▶ **WORK INSTRUCTIONS**: Return copies of the lines below that mention "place".

▶ **EXERCISE DATA**:
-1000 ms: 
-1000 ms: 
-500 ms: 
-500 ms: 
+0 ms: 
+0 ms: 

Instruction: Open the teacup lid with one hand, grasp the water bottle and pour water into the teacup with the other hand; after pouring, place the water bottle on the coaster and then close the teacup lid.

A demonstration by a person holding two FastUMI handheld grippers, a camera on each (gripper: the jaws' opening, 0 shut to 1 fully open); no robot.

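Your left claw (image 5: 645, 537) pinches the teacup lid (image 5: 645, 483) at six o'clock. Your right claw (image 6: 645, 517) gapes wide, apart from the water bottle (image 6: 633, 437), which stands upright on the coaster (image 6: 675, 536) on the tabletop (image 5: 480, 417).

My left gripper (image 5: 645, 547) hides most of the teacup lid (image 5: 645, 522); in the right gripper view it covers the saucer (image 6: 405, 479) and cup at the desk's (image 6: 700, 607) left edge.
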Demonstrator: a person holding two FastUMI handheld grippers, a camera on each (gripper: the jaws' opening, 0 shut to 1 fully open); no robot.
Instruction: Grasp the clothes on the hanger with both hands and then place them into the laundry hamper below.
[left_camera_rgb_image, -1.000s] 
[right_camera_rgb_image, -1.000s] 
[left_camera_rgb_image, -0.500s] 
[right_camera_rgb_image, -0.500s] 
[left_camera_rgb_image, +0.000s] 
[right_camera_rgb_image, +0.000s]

▶ **EXERCISE OUTPUT**:
Instruction: Open the teacup lid with one hand, grasp the water bottle and pour water into the teacup with the other hand; after pouring, place the water bottle on the coaster and then close the teacup lid.
Instruction: Grasp the clothes on the hanger with both hands and then place them into the laundry hamper below.

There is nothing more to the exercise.